On 08/03/14 01:14, Matthew Jordan wrote:
On Thu, Mar 6, 2014 at 4:32 PM, Damien Wedhorn <[email protected] <mailto:[email protected]>> wrote:

    On 07/03/14 08:21, Matthew Jordan wrote:
    On Thu, Mar 6, 2014 at 3:42 PM, Damien Wedhorn <[email protected]
    <mailto:[email protected]>> wrote:

        On 07/03/14 07:29, Matthew Jordan wrote:
        On Thu, Mar 6, 2014 at 3:22 PM, Paul Belanger
        <[email protected]
        <mailto:[email protected]>> wrote:

            On Thu, Mar 6, 2014 at 3:31 PM, George Joseph
            <[email protected]
            <mailto:[email protected]>> wrote:
            >
            For me to be on-board with the change, we'd have to
            apply it to all
            channel drives that implement said codecs allow /
            disallow logic, so
            sip.conf, chan_ooh323.conf, gtalk.conf, h323.conf, iax.conf,
            jingle.conf.

            That way all our documentation / functionality is
            consistent among
            channel drivers.


        Yeah... that will never happen.

        I assume this is about the codecs option. If so, why couldn't
        it be implemented in all the channel drivers. Surely the
        "codecs list" option could be a simple wrapper for "disallow
        all, allow list".


    Damien asked me about this in #asterisk-dev, and I should
    apologize here - that was a bit of a glib response.

    The reality is that some channel drivers have active maintainers,
    and core changes that are made (or 'better ways of doing things')
    do get actively made in those channel drivers. This is the case
    with chan_skinny, chan_ooh323, and chan_unistim. The channel
    driver maintainers have done an excellent job working together
    with the community to keep up with the changes in Asterisk 12.

    Others, however, have no active maintainer. This doesn't mean
    they never get a bug fix, or that they are broken in Asterisk 12,
    but it does mean that there is no one who actively works to keep
    the channel driver working with all of the latest changes.

    During Asterisk 12, we spent a lot of time working through all of
    the channel drivers for the changes in the Asterisk core. If we
    hadn't done that, they would have been broken by the transfer,
    pickup, and parking changes. I think that's a fair requirement on
    the project: if you make a change in the core and it breaks
    someone, it's on you to go fix it.

    The question then becomes: do we limit any changes to supported
    channel drivers if we do not reflect those changes in an
    unsupported channel driver?

    I don't think that's a fair requirement. It burdens the project:
    any incremental improvement in chan_pjsip, or chan_sip, or any
    channel driver really - has to be reflected across all channel
    drivers. And not all channel drivers are equal: making a
    configuration change in chan_pjsip is vastly different then
    making that change in chan_dahdi.

    So: no, I don't think it's correct to require non-breaking
    changes to be propagated over to all other channel drivers.

    Matt


    Thanks Matt

    A couple of observations. While I agree with your general advice
    of not restricting changes where consistency can't be done, where
    reasonably trivial (eg, setting codecs as an alias for any channel
    driver using allow), it would be nice to try and make such changes
    consistent.

    I guess it becomes a matter of where do you draw the line in the
    sand. Basically, if a change is going to be made, other drivers
    should be considered.

    The second thing, I only picked this up by luck. A couple of words
    caught my eye as I deleted a PJSIP email not relevant to my stuff.
    It may be worth considering how this type of information can be
    reliably shared to interested parties.
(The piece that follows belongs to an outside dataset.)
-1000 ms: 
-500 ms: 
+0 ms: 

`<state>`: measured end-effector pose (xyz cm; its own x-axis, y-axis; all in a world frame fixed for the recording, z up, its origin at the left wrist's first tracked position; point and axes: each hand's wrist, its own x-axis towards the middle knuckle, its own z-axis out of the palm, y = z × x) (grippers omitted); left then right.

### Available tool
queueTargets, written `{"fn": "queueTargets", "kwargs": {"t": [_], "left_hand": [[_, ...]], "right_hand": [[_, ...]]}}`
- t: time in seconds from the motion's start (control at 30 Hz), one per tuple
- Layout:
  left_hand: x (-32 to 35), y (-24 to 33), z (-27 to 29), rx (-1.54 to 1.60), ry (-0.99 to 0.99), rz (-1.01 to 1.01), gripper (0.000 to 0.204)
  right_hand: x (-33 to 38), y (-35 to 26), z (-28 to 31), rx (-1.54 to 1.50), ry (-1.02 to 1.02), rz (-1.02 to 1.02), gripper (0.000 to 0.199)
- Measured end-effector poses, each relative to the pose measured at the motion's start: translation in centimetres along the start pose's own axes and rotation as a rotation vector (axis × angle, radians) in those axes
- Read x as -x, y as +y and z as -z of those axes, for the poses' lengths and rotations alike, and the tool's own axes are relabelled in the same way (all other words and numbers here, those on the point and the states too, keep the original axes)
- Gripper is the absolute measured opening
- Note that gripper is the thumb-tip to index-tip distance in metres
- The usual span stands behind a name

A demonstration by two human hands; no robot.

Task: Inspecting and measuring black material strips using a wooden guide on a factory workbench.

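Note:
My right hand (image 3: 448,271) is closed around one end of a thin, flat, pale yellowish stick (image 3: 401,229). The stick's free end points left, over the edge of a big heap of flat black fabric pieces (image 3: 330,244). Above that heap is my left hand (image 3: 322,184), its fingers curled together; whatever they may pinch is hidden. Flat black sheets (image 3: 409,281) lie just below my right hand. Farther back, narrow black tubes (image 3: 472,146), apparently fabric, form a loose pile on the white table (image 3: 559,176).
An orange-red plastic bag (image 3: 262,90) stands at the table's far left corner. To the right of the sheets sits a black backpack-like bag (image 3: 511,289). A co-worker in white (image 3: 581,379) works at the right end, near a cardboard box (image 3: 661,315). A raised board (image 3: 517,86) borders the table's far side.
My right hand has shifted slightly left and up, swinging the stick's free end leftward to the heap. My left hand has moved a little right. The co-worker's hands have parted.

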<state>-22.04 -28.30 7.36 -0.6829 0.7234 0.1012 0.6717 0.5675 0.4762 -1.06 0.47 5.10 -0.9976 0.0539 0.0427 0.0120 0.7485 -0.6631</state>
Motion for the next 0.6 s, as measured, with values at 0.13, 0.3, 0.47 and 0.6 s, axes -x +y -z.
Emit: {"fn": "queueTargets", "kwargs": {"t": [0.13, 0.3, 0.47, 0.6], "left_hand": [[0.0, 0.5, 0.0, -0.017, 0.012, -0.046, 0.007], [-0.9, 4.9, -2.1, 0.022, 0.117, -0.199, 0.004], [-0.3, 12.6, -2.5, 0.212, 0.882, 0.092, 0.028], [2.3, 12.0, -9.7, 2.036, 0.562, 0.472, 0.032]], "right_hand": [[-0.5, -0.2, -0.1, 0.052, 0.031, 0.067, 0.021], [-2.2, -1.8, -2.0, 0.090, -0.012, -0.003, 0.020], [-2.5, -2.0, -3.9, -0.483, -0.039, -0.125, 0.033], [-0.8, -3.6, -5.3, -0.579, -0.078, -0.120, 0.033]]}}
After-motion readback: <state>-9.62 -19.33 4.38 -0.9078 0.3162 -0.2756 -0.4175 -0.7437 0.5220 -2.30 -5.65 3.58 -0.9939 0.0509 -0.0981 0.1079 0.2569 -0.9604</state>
Really, the asterisk-dev mailing list *is* the appropriate place for this kind of information to be disseminated. It's the heartbeat of development in Asterisk - we just have to make sure we keep using it :-)
Sorry, didn't explain myself. My issue was the there's a big PJSIP in the subject line when in fact that particular part of the discussion was about every other channel other than PJSIP. I think it would be reasonable to assume that many not involved/interested in PJSIP would just delete the email based on the subject line.

My suggestion was that when issues become broader, they could be highlighted, possibly even just a cut and paste of the relevant part to a new email with a subject that doesn't include a specific PJSIP reference.